Your answer should be every line from the records that contains "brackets".

*MATERIAL SUPPLIED*:
......

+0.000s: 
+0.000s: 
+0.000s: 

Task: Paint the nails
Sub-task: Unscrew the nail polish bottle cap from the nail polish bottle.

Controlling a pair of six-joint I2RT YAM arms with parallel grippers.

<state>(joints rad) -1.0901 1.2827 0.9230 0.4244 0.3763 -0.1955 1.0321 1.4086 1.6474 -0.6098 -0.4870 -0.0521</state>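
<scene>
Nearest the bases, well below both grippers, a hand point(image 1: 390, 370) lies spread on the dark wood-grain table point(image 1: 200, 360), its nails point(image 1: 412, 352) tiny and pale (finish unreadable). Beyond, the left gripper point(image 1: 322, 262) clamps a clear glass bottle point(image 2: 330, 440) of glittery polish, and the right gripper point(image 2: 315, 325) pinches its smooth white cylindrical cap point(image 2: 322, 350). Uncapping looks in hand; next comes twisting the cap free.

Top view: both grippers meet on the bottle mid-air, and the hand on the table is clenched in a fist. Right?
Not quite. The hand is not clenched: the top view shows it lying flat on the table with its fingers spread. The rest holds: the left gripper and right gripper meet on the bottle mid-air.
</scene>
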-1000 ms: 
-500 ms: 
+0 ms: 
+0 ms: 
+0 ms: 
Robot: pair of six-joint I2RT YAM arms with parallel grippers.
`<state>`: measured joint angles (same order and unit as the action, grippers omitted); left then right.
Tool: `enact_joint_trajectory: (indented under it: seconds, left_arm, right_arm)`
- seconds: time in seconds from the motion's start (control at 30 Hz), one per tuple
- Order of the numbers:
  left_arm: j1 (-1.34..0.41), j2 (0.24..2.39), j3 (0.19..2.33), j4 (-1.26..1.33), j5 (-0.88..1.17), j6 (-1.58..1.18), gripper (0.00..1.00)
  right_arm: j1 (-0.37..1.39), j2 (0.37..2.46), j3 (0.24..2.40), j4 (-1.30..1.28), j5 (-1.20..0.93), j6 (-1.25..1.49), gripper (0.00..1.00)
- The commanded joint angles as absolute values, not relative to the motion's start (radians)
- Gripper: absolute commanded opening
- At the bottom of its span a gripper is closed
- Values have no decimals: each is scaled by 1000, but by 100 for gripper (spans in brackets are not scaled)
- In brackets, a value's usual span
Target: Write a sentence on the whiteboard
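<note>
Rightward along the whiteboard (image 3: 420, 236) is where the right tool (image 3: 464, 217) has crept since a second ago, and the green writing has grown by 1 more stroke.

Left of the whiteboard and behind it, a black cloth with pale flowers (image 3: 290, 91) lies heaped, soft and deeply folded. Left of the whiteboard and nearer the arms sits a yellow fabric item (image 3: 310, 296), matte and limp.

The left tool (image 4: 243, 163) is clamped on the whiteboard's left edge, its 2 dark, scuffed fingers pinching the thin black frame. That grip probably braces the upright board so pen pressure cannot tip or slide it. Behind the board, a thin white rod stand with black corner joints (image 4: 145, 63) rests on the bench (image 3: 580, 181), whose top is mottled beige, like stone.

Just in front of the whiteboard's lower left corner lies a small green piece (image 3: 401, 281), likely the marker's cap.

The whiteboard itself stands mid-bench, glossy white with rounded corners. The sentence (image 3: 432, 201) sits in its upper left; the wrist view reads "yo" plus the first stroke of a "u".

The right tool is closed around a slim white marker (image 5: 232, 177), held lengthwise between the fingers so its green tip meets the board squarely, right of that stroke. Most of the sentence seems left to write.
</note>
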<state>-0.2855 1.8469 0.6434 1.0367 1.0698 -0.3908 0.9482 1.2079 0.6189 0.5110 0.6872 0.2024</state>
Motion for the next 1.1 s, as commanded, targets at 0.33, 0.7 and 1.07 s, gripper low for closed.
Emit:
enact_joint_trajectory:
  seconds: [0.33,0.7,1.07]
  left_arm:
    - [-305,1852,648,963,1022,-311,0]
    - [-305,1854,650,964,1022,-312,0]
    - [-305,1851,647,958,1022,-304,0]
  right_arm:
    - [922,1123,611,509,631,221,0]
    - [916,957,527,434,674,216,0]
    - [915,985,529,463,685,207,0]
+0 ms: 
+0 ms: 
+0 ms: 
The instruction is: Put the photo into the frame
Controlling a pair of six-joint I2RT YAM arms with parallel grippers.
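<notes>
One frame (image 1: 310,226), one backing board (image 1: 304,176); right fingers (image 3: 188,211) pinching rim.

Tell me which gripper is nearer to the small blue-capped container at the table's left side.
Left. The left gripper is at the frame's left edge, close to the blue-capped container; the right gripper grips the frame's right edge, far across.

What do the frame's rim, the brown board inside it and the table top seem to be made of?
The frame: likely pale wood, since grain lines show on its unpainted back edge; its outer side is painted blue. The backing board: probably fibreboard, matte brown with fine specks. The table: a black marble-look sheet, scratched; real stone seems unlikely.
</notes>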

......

*SOLUTION TO THIS PROBLEM*:
- Values have no decimals: each is scaled by 1000, but by 100 for gripper (spans in brackets are not scaled)
- In brackets, a value's usual span

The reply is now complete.